In phase 2, we'll simply terminate all but one split branch and store it into a tmp dir.

[[Anchor(Combiner/Reducer_(Phase_3))]]
===== Combiner/Reducer (Phase 3) =====

Multiplexing different branches into one stream allows us to run a combiner on the result - reducing the amount of data that will written. Otherwise we would have to dump everything in a map only job and then start one or more MR jobs to pick up the pieces.

The current plan is to split the byte used for the join key between splits and joins. That leaves a nibble for each and reduces the number of joins and splits to 16.

[[Anchor(MRCompiler_(Phase_2_and_3))]]
===== MRCompiler (Phase 2 and 3) =====
The MR Compiler right now looks for splits, terminates the MR job at that point and connects the remaining operators via load and store.

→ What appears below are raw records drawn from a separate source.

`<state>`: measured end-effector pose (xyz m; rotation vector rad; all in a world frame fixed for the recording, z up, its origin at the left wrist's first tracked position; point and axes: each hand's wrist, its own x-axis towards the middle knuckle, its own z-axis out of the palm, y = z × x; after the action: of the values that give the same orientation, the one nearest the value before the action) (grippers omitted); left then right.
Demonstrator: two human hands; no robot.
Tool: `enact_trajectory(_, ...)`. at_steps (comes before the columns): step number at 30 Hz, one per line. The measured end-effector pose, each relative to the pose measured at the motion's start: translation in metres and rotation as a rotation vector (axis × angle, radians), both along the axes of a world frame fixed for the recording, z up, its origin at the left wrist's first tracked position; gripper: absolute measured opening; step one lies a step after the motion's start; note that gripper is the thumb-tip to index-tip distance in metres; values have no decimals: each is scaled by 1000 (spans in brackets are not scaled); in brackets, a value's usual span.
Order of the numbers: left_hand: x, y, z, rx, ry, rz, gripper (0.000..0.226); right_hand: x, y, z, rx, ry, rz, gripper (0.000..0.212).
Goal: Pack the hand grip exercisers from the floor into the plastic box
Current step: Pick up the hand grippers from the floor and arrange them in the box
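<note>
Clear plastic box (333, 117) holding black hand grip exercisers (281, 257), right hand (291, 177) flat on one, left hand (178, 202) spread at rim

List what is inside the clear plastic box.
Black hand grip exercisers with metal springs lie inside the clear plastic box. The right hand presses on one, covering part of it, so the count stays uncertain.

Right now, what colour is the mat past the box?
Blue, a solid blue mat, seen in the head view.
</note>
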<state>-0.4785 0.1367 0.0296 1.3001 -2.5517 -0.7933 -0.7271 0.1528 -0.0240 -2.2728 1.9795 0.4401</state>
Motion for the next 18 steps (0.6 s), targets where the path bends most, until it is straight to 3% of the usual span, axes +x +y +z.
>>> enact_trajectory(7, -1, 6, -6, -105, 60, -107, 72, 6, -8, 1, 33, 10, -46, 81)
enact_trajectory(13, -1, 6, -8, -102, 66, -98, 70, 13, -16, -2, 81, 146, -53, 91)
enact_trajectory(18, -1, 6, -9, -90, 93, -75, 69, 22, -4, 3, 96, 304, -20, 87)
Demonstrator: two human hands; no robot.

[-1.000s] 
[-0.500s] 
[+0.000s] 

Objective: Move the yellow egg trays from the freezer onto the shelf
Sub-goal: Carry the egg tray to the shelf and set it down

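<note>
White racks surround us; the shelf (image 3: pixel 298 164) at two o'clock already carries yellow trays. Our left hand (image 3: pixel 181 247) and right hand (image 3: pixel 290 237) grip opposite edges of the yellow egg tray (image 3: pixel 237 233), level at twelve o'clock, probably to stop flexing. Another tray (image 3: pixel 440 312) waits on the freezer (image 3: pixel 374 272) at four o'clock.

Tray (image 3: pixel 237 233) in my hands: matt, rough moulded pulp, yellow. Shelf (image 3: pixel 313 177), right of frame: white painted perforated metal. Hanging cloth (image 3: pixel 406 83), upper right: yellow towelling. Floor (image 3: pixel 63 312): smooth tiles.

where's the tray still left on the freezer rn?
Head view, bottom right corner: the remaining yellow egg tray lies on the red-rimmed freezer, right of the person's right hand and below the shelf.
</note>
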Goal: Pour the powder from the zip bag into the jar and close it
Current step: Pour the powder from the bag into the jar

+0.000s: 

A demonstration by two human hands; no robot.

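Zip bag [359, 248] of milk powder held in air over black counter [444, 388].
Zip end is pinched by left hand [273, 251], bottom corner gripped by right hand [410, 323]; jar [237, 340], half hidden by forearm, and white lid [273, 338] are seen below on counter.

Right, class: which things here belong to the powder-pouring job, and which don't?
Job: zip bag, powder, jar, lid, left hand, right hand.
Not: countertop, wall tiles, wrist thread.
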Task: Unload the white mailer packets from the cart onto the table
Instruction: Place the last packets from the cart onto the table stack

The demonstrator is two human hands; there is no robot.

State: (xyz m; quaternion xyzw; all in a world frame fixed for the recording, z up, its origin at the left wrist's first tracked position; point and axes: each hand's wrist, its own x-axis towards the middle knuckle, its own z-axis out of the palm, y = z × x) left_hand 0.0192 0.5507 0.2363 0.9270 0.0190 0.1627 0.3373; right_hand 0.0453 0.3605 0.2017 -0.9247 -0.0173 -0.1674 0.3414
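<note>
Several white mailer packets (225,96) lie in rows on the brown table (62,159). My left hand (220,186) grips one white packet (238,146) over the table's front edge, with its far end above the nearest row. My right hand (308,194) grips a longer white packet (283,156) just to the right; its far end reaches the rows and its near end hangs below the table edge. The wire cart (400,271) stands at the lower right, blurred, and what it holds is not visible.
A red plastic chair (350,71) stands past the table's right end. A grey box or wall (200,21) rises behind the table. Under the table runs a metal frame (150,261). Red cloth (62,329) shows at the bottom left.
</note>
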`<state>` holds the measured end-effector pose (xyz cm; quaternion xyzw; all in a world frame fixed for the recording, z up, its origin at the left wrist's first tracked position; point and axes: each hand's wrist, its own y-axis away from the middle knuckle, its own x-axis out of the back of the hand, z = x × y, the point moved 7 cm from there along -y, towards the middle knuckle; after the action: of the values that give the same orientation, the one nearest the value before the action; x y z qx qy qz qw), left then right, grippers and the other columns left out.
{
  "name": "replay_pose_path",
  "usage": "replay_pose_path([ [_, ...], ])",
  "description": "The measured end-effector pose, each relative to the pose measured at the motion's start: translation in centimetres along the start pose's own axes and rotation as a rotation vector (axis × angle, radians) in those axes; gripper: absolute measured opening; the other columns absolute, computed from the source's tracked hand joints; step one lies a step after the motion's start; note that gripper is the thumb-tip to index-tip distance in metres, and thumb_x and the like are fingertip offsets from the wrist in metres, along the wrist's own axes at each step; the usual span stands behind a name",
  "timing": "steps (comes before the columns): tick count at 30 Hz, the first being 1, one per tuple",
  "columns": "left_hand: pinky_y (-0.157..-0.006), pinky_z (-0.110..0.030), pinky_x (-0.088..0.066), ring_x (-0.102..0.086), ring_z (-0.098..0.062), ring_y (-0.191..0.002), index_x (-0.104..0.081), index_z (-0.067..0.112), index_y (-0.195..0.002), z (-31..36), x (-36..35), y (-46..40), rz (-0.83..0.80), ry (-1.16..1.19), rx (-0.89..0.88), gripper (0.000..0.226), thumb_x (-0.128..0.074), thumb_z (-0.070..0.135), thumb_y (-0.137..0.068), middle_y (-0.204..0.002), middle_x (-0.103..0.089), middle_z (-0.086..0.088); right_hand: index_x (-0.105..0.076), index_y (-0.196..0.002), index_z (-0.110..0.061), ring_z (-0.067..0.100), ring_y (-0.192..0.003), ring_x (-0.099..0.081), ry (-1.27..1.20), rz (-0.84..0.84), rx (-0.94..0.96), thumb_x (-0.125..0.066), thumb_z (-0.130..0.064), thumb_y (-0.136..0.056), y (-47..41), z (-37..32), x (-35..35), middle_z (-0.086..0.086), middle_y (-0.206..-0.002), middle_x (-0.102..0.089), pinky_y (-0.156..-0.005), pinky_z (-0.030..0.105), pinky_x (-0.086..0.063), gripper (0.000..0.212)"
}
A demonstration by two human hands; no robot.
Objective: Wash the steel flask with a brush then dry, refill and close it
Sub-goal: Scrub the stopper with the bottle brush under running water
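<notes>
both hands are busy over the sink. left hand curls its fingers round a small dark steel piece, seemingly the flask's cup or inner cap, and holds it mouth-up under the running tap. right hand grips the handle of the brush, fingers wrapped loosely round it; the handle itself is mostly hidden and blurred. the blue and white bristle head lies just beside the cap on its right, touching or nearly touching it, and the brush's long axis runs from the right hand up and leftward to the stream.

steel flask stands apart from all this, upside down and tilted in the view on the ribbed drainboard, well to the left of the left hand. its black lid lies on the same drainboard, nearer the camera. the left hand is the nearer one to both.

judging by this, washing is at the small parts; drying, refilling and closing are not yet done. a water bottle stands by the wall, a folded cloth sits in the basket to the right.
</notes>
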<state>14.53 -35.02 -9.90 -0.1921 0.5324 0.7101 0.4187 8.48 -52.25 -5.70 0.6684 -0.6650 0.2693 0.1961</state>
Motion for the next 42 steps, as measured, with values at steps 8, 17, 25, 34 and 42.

We'll add a new optimizer pass to look for these split scenarios. This gives us the ability to use the combiner plan information to make the determination of multipexing or not (Phase 3) and also allows us more easily to switch back to the old style handling, if multiple outputs are not available.

[[Anchor(Parallelism_(Phase_3))]]
===== Parallelism (Phase 3) =====

If we multiplex outputs from different split branches we have to decide what to do with the requested parallelism: Max, sum or average?

[[Anchor(Diamond_problem_(Phase_3))]]
==== Diamond problem (Phase 3) ====
What happens when different split plans come back together?

Should come for free. Need to make sure unions can handle multiple split branches.